For 15 long seasons, the Mariners have been on the short end of the stick when it comes to the playoff race. They’ve won 90+ games and lost 100+. They’ve missed the playoffs in heartbreaking fashion, through losing swoons in the dog days of summer, through key injuries and terrible trades, through epic collapses given weighty expectations. So, from the emotional lens, of course one could have been nervous even before a pitch was thrown in the regular season.

Once Drew Smyly went down and we heard rumors of an elbow injury, those nerves only amplified.

When the Mariners mustered a measly three hits and Felix left with a groin injury, the whispers around the team turned into shouts.

And the loss yesterday, a typical Mariners loss in so many ways, was certainly disheartening.

Yet even amidst that emotional turmoil, the intellectual side still reassures me that we have James Paxton ready to break out (and oh boy, will he). Nelson Cruz and Robbie Canó still show no signs of slowing down. There are reasons for optimism based on Mitch Haniger’s adjustments and statistics in AAA last year, or Jean Segura’s Statcast-backed changes to his batting stance and hitting style.
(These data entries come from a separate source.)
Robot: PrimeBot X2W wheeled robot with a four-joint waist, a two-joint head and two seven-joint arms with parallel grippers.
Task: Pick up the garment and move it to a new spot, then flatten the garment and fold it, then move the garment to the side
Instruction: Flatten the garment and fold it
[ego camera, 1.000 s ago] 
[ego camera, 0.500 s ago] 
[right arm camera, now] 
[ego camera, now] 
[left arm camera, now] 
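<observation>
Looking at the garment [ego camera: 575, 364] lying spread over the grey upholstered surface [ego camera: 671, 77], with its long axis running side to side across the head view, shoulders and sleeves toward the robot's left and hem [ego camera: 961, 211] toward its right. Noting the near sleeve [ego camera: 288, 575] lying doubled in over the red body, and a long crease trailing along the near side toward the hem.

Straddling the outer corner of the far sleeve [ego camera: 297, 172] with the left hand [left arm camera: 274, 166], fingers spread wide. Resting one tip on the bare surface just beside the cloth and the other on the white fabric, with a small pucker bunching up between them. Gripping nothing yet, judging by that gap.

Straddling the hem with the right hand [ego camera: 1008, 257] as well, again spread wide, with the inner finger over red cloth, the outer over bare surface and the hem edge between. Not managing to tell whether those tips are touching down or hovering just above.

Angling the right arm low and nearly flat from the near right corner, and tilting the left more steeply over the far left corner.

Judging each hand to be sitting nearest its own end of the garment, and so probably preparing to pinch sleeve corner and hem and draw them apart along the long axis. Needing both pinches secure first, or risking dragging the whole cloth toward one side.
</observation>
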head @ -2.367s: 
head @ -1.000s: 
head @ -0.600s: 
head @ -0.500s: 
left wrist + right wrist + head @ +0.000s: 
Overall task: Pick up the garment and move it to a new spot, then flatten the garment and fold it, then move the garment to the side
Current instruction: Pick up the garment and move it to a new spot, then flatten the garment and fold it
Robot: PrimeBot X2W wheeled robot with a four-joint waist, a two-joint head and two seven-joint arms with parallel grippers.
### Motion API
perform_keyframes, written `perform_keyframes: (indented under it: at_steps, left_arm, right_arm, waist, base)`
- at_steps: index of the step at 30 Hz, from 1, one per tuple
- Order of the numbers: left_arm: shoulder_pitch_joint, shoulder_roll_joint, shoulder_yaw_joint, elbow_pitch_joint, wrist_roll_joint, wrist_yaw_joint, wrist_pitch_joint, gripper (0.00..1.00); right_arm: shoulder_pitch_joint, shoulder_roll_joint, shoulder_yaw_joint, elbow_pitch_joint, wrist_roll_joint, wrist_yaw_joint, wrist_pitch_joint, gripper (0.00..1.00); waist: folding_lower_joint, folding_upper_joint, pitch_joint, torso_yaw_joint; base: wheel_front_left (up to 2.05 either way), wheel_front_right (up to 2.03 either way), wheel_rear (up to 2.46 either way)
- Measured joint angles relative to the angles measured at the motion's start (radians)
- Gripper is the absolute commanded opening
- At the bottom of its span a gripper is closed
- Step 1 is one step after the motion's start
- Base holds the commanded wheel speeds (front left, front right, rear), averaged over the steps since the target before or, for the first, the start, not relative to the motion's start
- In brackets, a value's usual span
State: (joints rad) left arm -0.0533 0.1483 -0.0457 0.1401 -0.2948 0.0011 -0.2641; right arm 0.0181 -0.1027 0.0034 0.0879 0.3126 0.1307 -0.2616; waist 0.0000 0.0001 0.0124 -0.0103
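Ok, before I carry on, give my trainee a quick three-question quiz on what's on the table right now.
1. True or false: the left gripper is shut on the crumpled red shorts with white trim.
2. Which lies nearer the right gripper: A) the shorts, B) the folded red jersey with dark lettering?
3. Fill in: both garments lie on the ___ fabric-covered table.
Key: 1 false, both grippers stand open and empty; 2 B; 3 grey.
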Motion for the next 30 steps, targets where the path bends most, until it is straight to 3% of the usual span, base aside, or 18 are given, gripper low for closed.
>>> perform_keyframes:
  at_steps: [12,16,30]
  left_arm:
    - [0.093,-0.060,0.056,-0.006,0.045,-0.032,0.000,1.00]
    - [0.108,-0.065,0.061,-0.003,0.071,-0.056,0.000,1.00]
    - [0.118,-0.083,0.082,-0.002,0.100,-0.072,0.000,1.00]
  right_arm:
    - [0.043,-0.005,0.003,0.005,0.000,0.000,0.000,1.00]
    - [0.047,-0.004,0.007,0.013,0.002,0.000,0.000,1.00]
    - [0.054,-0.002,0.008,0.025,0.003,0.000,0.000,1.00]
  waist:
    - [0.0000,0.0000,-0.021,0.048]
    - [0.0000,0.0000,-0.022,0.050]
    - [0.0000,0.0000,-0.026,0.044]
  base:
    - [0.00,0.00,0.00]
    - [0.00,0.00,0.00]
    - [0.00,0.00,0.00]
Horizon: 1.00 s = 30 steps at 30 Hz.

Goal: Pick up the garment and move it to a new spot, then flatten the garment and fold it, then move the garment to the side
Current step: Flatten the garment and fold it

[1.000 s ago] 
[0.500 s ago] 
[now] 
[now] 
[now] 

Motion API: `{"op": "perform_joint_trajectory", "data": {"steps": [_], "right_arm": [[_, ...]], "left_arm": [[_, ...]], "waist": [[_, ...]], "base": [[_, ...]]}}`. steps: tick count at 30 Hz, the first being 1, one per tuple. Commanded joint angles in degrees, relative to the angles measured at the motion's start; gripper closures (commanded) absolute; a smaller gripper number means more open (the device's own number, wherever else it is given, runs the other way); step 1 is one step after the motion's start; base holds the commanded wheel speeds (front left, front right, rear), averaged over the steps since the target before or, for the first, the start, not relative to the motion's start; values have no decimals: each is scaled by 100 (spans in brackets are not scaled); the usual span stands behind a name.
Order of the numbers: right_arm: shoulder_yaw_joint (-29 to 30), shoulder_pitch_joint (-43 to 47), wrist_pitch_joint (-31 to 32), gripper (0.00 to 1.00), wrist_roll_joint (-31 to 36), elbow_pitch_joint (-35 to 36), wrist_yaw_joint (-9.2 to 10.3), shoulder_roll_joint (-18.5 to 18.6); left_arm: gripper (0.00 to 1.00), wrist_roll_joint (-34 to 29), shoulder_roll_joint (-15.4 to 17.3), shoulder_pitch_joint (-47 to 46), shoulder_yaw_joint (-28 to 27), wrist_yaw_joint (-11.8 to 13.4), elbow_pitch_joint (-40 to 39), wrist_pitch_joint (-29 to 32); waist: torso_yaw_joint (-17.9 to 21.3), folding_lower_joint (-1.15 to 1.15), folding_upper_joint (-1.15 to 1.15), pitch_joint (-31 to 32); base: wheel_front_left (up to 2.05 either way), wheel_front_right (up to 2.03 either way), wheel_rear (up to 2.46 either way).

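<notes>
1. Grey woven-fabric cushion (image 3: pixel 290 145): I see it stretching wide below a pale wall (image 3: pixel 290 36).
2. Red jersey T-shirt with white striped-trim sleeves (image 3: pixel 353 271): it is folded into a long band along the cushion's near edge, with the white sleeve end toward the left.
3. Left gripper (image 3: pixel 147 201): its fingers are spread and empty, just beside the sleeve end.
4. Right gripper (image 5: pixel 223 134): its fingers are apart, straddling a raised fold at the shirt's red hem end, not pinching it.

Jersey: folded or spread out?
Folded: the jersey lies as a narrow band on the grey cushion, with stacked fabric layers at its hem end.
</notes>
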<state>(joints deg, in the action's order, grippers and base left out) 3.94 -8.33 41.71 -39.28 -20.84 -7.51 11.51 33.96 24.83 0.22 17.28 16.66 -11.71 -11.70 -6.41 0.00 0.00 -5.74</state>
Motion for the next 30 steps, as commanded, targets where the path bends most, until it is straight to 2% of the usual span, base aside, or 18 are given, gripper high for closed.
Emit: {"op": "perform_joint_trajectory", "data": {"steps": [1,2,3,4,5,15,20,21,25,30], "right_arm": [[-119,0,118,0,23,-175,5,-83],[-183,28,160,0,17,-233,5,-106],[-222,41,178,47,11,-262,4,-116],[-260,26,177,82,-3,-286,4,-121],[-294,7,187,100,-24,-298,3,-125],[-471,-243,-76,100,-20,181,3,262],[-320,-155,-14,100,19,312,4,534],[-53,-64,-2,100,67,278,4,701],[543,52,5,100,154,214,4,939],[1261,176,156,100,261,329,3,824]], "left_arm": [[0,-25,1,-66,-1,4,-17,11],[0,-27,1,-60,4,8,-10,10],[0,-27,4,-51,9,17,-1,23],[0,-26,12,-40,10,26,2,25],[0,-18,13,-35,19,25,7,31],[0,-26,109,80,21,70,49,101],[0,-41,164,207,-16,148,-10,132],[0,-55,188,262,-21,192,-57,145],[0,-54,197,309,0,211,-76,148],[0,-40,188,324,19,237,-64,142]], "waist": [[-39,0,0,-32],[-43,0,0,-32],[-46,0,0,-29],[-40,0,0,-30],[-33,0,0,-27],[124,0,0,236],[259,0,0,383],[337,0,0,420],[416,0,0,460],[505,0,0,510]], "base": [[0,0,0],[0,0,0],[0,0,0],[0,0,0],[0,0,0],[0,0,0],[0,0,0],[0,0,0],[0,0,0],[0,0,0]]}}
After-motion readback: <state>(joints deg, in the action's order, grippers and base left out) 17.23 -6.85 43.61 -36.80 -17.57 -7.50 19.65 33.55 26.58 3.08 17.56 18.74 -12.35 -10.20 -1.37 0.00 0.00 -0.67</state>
I don’t really know what to expect from the 2017 campaign. Perhaps, like so many times before, the Mariners will let me down - but perhaps they’ve figured something out this season. Perhaps the aging core on this team will age a little too much - but perhaps they can buck the inexorable pull of time for just one year more. Perhaps.

But one thing is certain: I’ve neglected the emotional side of this game for too long. This year, I’m going to embrace both lenses of the sport, the intellectual and emotional tied together to create the game we love. I’m going to enjoy 2017 for the roller coaster that’s ahead, with my brain turned on and my heart full of emotions.

As the Mariners put together an eight-game winning streak in late May, I’ll celebrate each game; when the offense sputters in early August, I’ll point to the roots of the drought and identify a path forward. In September, with the Mariners in contention, I’ll hang on every pitch and every swing, but it won’t be until the M’s clinch a playoff spot on the second-to-last day of the season that I’ll finally exhale.

There’s reason to believe this year. And that’s exactly what I’m going to do.